Since customer data platforms (CDP) emerged in the marketplace about five years ago, there has been debate about what roles they fill, especially within customer service organizations. They were originally developed by small software firms to provide marketing teams with a comprehensive view of customer records. Those records could be scattered throughout an organization, siloed by system and department. CDPs were an attempt to shortcut integration processes that are long, expensive and often custom-designed.
Customer service departments, primarily contact centers, collect considerable customer data, usually stored in a CRM system. That data is mostly transactional, but also includes interaction recordings and transcriptions that can be analyzed for insight into behavior and sentiment. CDPs represented the first true effort to unify contact center data with broader data sources. On the marketing side, CDPs play a role in personalization, journey analysis, orchestration and campaign design.
In my colleague David Menninger’s recent Ventana Research Analyst Perspective, he noted that a modern data platform must not only provide a way to manage big data but also must provide the functionality to analyze that data, run machine learning algorithms for forecasting, and share that data across various departments with minimal friction to make use of that data.

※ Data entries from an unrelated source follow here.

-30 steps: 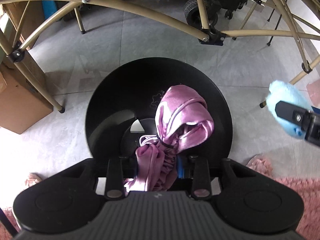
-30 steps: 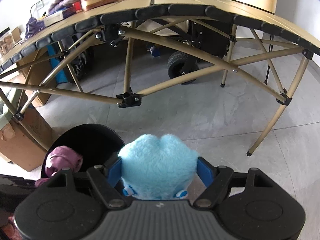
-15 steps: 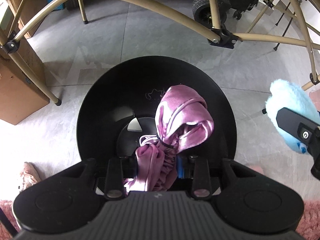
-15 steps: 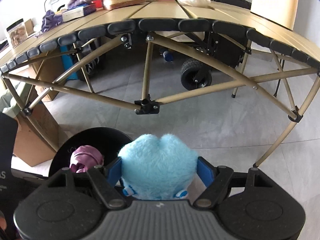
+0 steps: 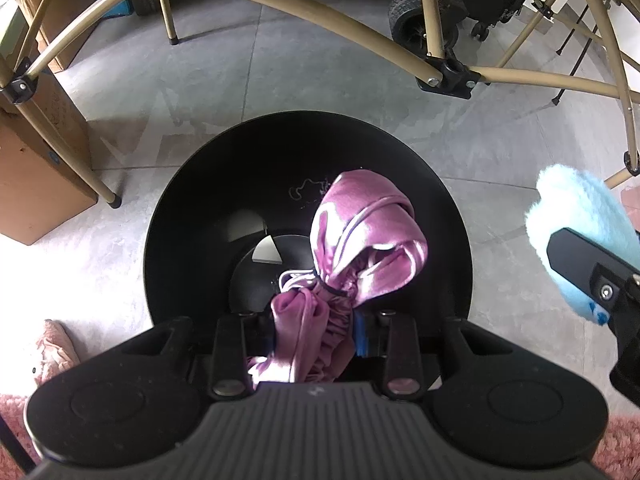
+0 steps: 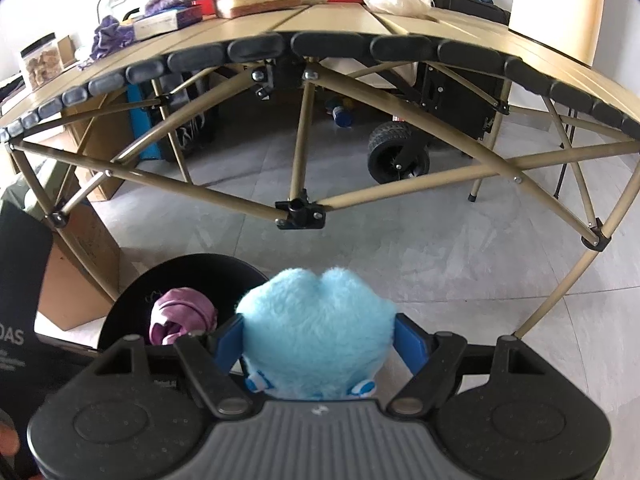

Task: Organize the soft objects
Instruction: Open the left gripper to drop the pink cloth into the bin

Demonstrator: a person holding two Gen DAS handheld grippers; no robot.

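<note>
A shiny pink satin cloth point(image 5: 360, 248) bunches out of my left gripper point(image 5: 314, 320), which is shut on it and holds it over the mouth of a round black bin point(image 5: 200, 208) on the floor. My right gripper point(image 6: 318, 340) is shut on a fluffy light-blue plush toy point(image 6: 316, 320), squeezed between its blue pads. That toy point(image 5: 580, 220) and the right gripper's black finger show at the right edge of the left wrist view, beside the bin. The bin point(image 6: 192, 276) and pink cloth point(image 6: 182, 314) sit low left in the right wrist view.
A tan folding table point(image 6: 320, 36) with crossed legs stands beyond the bin, with soft items and boxes on top. A cardboard box point(image 5: 32, 168) sits left, a wheeled black cart point(image 6: 400, 156) behind. A pink rug point(image 5: 616, 444) and a small pink plush point(image 5: 54, 344) lie on the grey tiled floor.
Both grippers keep their grips. The views have tilted a little: the bin fills more of the left view, and more of the tabletop shows in the right view.
</note>
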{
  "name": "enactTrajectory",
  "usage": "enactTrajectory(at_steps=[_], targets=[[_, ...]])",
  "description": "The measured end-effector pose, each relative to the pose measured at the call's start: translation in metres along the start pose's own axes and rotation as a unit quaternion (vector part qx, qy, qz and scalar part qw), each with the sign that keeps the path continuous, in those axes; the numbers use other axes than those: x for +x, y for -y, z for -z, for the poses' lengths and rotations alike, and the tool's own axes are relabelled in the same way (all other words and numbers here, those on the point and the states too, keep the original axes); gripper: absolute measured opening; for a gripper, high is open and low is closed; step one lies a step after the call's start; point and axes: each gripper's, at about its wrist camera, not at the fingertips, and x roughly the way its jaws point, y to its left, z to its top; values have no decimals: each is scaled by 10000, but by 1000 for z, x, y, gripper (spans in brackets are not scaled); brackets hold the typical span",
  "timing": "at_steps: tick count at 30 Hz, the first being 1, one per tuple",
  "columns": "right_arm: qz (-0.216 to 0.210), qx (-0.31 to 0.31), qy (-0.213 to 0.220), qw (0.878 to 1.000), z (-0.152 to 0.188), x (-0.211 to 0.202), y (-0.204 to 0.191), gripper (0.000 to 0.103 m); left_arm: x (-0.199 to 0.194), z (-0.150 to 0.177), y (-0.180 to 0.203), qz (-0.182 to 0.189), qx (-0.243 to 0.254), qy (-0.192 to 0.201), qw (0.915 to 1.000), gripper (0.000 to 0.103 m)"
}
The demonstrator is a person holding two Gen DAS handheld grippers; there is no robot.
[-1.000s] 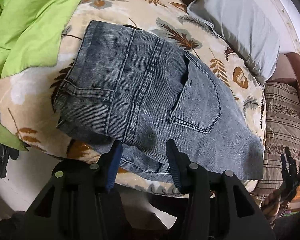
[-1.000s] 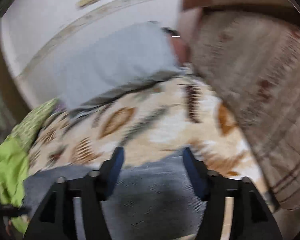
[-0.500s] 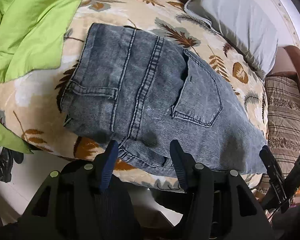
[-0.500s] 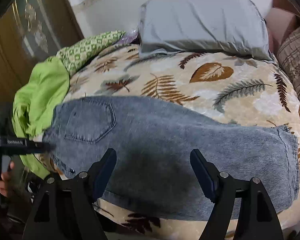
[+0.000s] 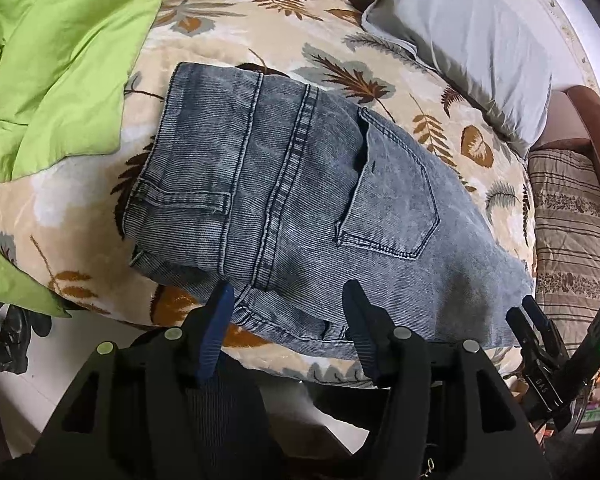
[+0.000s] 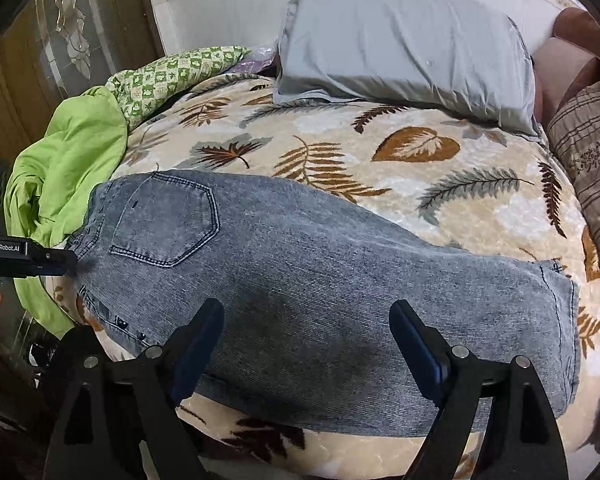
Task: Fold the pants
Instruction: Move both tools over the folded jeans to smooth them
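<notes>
Grey-blue denim pants (image 5: 300, 200) lie folded lengthwise on a leaf-print bedspread (image 5: 236, 20), back pocket (image 5: 392, 208) up. My left gripper (image 5: 288, 296) hovers over the waist end at the bed's near edge. Its jaws are opening and the pads press on nothing. In the right wrist view the pants (image 6: 300, 248) run from the waist at the left to the hem (image 6: 560, 312) at the right. My right gripper (image 6: 306, 312) stands above the middle of the leg, jaws opening wide with only denim beneath. Each gripper shows at the edge of the other's view.
A lime-green sheet (image 5: 60, 60) is bunched to the left of the pants. A grey pillow (image 6: 408, 52) lies at the head of the bed, a striped brown cushion (image 6: 592, 152) on the right. A wooden door with patterned glass (image 6: 68, 48) stands at the left.
The right wrist view swung from a blurred look at the pillow and cushion down onto the pants. The right jaws widened clearly, the left jaws a little. The right gripper entered the left view.
</notes>
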Motion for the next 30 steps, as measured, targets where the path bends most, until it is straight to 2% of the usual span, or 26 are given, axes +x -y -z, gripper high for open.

Organizations cannot afford to waste precious time and resources tying together various, separate specialized platforms to meet different data processing and analytic requirements.
With a mix of use cases across departments, CDPs step in and provide that bridge, particularly between service and marketing, especially benefitting the latter teams. By allowing non-contact center teams to pull data from customer interactions themselves, a CDP can elevate marketing capabilities without requiring the heavy lift of a digital transformation project or custom data integration.

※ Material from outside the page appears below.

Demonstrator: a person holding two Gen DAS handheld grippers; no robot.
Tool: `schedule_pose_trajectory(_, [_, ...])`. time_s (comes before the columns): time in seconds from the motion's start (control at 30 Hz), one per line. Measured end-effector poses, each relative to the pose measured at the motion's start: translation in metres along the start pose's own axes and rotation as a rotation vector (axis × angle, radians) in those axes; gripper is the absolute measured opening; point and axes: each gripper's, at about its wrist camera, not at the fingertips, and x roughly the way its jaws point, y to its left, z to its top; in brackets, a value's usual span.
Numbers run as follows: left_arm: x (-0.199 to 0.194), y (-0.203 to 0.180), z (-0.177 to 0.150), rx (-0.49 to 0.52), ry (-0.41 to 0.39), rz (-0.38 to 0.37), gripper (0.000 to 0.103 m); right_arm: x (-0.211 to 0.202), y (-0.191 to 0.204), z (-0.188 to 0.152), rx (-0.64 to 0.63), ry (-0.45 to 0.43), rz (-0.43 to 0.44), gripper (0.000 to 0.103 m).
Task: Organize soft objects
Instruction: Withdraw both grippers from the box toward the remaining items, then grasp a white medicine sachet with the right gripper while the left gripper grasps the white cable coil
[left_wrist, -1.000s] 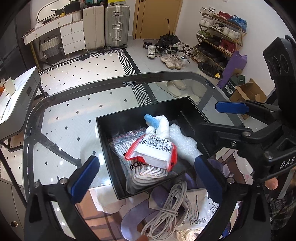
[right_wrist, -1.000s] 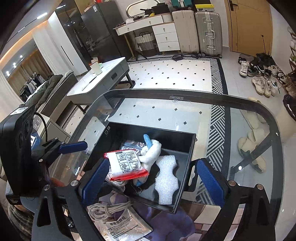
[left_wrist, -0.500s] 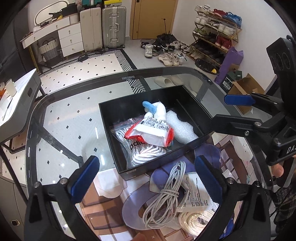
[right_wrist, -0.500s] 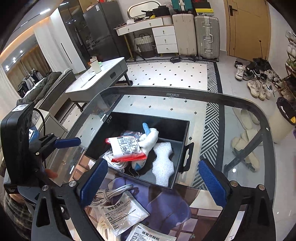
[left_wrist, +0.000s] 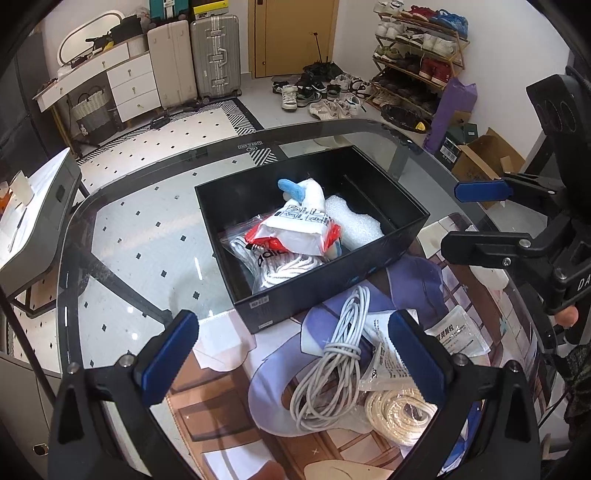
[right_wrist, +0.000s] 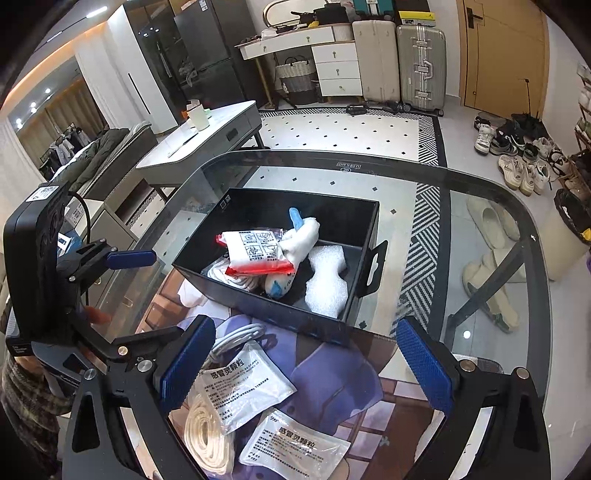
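Black box (left_wrist: 332, 291) on the glass table (left_wrist: 147, 229); everything placed against it.

Hard to read: the bagged white rope (left_wrist: 280, 266) in the box is mostly buried, only coils and part of a printed logo showing. The plush toy (left_wrist: 310, 192) is half covered; its blue end pokes toward the box's far wall, and its face near the front wall shows only in the right wrist view. Print on the sachets is too small to make out.

In the box: red-edged white packet (left_wrist: 295, 229) on top of rope and toy, white foam piece (left_wrist: 354, 225) along the right side on the box floor.

In front of the box, outside it: coiled white cable (left_wrist: 332, 369), cream rope coil (left_wrist: 399, 413), two white sachets (right_wrist: 243, 387) (right_wrist: 295, 446), all lying on a purple printed mat (right_wrist: 332, 373).

Left gripper (left_wrist: 291, 354): fingers wide apart, empty, above the cable. Right gripper (right_wrist: 306, 365): fingers wide apart, empty, over the sachets.

The box's cut-out handle flap (right_wrist: 375, 266) on its right wall shows only in the right view; the shoe rack (left_wrist: 417, 55) beyond the box shows clearly only in the left view.
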Motion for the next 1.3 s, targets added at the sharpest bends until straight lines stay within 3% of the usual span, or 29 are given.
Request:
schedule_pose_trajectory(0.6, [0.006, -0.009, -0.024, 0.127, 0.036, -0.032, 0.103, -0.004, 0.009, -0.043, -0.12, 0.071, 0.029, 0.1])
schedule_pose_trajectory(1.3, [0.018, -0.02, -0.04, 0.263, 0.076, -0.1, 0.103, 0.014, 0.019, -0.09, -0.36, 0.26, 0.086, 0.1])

CDPs are attractive because they address some of the most important challenges and pain points in customer experience design: inconsistencies in interactions due to fragmented data, and complexity of data governance issues. As the amount of customer data grows, better experiences can be built using data-driven contextual cues. At the same time, data proliferation creates operational obstacles. CDPs provide a mechanism for tying each piece of data to a unique customer profile, and then acting upon it.
One of the key questions surrounding CDPs is whether they are a permanent fixture of the modern tech stack, or whether they are a transitional technology. Early CDP vendors correctly identified the pain points above as a gap that needed to be filled, especially since the existing tools for managing customer data (e.g., CRM systems) were not up to the task of ingesting and processing such diverse data sources.

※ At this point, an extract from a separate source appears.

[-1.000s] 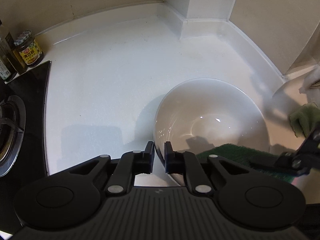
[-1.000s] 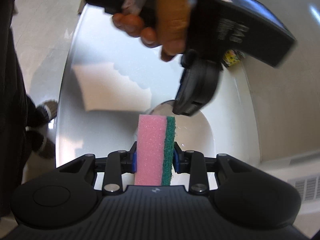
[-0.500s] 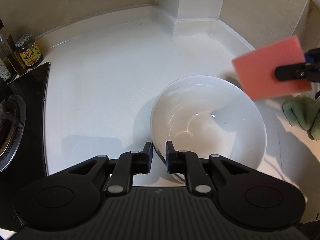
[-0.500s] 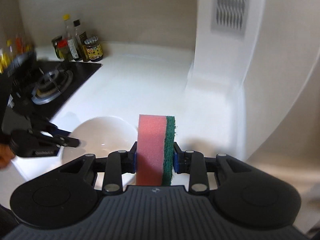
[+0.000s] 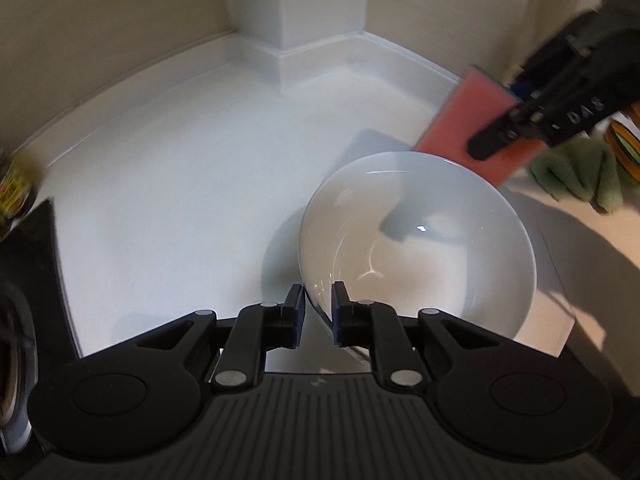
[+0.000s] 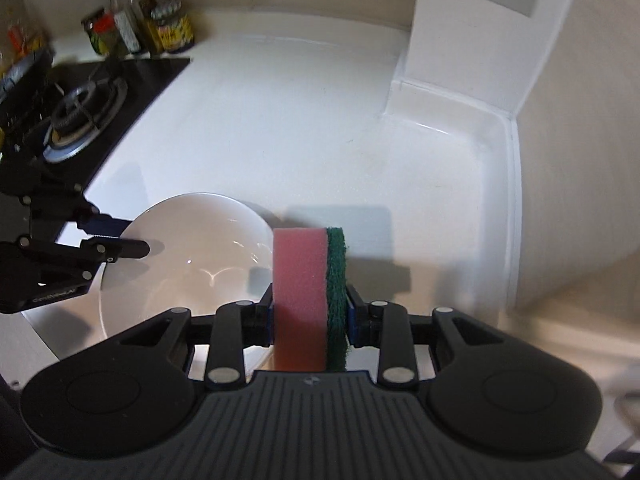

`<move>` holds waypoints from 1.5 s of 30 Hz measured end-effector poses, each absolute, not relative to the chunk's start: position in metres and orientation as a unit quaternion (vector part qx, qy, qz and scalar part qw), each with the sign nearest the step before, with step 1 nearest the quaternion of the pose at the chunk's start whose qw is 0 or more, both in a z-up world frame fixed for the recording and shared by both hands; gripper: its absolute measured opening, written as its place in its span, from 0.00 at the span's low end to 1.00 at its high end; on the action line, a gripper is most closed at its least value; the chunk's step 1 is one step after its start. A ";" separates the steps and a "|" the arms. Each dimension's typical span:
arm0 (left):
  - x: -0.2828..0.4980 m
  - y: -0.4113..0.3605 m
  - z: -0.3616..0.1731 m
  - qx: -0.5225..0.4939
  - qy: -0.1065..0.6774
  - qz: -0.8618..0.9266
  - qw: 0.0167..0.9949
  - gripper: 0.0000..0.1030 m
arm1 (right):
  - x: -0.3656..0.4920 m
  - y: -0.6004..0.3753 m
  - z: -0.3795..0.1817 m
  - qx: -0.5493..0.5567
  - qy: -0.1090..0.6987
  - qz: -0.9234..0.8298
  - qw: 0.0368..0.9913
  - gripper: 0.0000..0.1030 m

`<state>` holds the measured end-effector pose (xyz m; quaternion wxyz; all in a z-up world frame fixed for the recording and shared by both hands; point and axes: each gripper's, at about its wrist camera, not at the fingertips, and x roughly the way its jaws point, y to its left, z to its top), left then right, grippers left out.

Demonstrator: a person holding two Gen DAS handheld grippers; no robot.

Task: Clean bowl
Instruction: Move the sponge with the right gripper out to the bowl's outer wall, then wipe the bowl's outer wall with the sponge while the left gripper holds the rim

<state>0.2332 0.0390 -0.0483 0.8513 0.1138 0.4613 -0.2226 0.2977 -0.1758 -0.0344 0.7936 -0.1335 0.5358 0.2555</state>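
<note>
Since the earlier frames, the right tongs have swung out of the bowl and now hang above its far right rim, with the sponge turned pink face up.

Left wrist view: the left tongs straddle the near rim of the bowl, one finger inside and one outside. A narrow gap shows beside the rim, so the pads do not appear to press on it. The bowl stands upright on the white bench, and its inside looks bare and glossy. A green cloth lies on the bench to the right of the bowl. A jar stands at the left edge, blurred.

Right wrist view: the right tongs pinch the sponge upright, pink foam on the left and green scouring layer on the right. The bowl sits below and to the left. The left tongs reach its left rim. A stove burner and several bottles occupy the far left corner.
</note>
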 end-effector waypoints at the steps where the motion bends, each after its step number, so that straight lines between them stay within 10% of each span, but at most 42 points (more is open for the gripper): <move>1: 0.238 0.040 -0.048 0.118 0.461 -0.236 0.847 0.13 | 0.300 -0.173 -0.037 -0.142 0.538 0.257 0.790 0.27; 14: 0.233 0.051 -0.048 0.061 0.482 -0.213 0.848 0.17 | 0.279 -0.206 -0.056 -0.006 0.551 0.204 0.809 0.26; 24: 0.268 0.022 -0.046 0.217 0.452 -0.272 0.821 0.11 | 0.315 -0.191 -0.056 -0.069 0.557 0.281 0.779 0.26; 34: 0.233 0.048 -0.048 -0.005 0.491 -0.146 0.859 0.15 | 0.306 -0.210 -0.060 -0.021 0.536 0.281 0.796 0.26; 45: 0.288 0.019 -0.058 0.206 0.493 -0.243 0.810 0.11 | 0.318 -0.200 -0.056 -0.061 0.535 0.318 0.780 0.26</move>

Mergers and acquisitions activity over the last several years indicates that the marketplace believes CDP should be delivered as a feature embedded within a larger suite and platform, rather than as a standalone niche software. Some of the vendors of large CX platforms have acquired CDP technology providers and incorporated them into those platforms: Salesforce purchased Evergage, Informatica acquired Allsight, Segment was acquired by Twilio, Emarsys was acquired by SAP. Others, including Adobe and Oracle, have built their own CDP within their platforms.
The outcome suggests that the mode of purchase is transitional (e.g., niche or platform) but the functionality of a CDP is becoming an important component of CX and contact center suites. As the suite landscape evolves to incorporate digital customer interactions, it is likely that the next generation of digital experience platforms will incorporate CDPs as well. Ventana Research asserts that by 2023, one-half of organizations that have deployed standalone customer data platforms will transition to digital experience platforms for digital effectiveness.
This will in turn provide organizations with a technology framework around which to build processes that guide CX-related collaboration among departments that have been siloed both operationally and in data handling.
Looking forward, CDPs are already starting to evolve from engines of data ingestion and integration into more analytic tools that allow users to activate data. This will likely accelerate due to the CDP’s presence in broader platforms for interaction orchestration and audience creation. Today’s CDPs are as likely to appeal to analysts and data science professionals as they are to operations teams.
Buyers should be looking at their own customer processes to assess whether the data silos in place are hindering operational effectiveness, and questioning their vendor partners about strategies for making interaction data more accessible. CDPs should be considered as part of a broader plan for understanding who among CX stakeholders can use customer data, and what use cases can be surfaced. The standard for success in using a CDP has been how well the tool can gather and cleanse existing data. Going forward, buyers should look at richer outcomes like the ability to analyze data and visualize it based on the user’s role.
We expect that competition among CDP vendors will focus on the tension between niche solutions and platforms, with platforms winning most of the arguments. Vendors are already beginning to articulate the next stage of CDP evolution, focusing on enabling users to take action based on unified customer profiles. Vendors should be speaking to both IT and line-of-business professionals, and should start to move beyond existing marketing use cases. Instead, the CDP (and what evolves from it) should be positioned as a way of unifying sales, marketing, commerce and customer service across the entire customer set of processes.
And ultimately, vendors should enhance their CDPs with features for customer identity resolution, personalization, recommendation engines, and other functions that capitalize on unified data to create richer, more distinctive customer experiences.